Kułakow: Jazda w PGE Ekstralidze to było moje marzenie

- Jazda w PGE Ekstralidze to było moje marzenie - wyznał Wiktor Kułakow dla oficjalnego serwisu Grupy Azoty Unii Tarnów.
Reprezentant Rosji jesienią zdecydował się rozstać z Polonią Bydgoszcz i przenieść się na południe Polski, gdzie będzie ścigał się z plastronem "Jaskółek".
- Szczerze mówiąc to nie celowałem w jazdę w najlepszej lidze świata. Najbardziej skupiałem się nad perspektywą rozwoju.

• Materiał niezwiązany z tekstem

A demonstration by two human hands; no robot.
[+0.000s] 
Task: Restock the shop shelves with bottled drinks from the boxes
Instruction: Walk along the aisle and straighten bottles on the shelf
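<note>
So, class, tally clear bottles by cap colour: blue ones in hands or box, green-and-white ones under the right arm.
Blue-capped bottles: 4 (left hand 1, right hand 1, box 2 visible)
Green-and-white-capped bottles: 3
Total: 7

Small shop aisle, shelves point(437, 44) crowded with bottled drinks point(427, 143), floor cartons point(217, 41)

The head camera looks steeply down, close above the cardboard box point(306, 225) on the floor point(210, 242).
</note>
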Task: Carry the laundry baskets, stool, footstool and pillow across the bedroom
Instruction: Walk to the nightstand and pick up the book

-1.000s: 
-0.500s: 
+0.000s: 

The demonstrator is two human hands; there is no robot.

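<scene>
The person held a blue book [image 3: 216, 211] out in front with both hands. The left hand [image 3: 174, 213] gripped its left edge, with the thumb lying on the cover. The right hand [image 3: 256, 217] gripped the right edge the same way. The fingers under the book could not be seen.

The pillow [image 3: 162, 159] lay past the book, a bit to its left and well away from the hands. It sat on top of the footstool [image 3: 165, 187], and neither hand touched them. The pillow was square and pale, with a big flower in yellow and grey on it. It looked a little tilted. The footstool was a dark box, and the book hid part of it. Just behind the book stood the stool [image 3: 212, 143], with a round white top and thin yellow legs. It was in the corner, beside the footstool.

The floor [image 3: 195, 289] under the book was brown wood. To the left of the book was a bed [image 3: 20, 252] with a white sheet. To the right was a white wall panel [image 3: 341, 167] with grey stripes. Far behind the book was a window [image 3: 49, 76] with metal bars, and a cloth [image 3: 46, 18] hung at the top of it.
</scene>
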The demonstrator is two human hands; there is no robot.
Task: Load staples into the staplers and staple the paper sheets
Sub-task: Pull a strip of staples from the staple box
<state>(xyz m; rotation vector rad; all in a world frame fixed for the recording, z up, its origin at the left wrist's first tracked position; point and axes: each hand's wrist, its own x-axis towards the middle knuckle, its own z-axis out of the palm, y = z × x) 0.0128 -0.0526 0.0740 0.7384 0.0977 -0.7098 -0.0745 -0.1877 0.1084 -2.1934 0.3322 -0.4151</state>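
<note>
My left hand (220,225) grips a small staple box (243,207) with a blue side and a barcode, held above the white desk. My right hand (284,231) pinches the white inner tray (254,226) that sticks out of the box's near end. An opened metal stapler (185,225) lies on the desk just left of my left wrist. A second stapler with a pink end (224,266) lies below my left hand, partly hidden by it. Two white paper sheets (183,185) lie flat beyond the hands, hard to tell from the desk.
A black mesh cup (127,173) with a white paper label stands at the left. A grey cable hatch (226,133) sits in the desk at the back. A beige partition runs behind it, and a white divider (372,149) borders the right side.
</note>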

Były propozycje z klubów Nice 1 LŻ i były one bardzo atrakcyjne, ale w tym wypadku górę wzięła możliwość ścigania się z najlepszymi - podkreślił nowy nabytek trzykrotnych mistrzów Polski.
- Stawiam przed sobą konkretne cele. Nie chcę być zwykłym rezerwowym. Chcę być pełnowartościowym zawodnikiem bez względu na numer startowy. Chcę pokazać, że stać mnie na wiele i że potrafię się ścigać z najlepszymi - zapowiada Rosjanin.
- Pozycja rezerwowego nie daje żadnej gwarancji startów. Nie jest to dla mnie komfortowa sytuacja, ale mam świadomość tego, jaką rolę pełnię w drużynie. Muszę cierpliwie czekać na swoją szansę. Mam jednak nadzieję, że w pełni wykorzystam każdą możliwość startu. Chcę być cennym ogniwem w drużynie - podsumował Kułakow.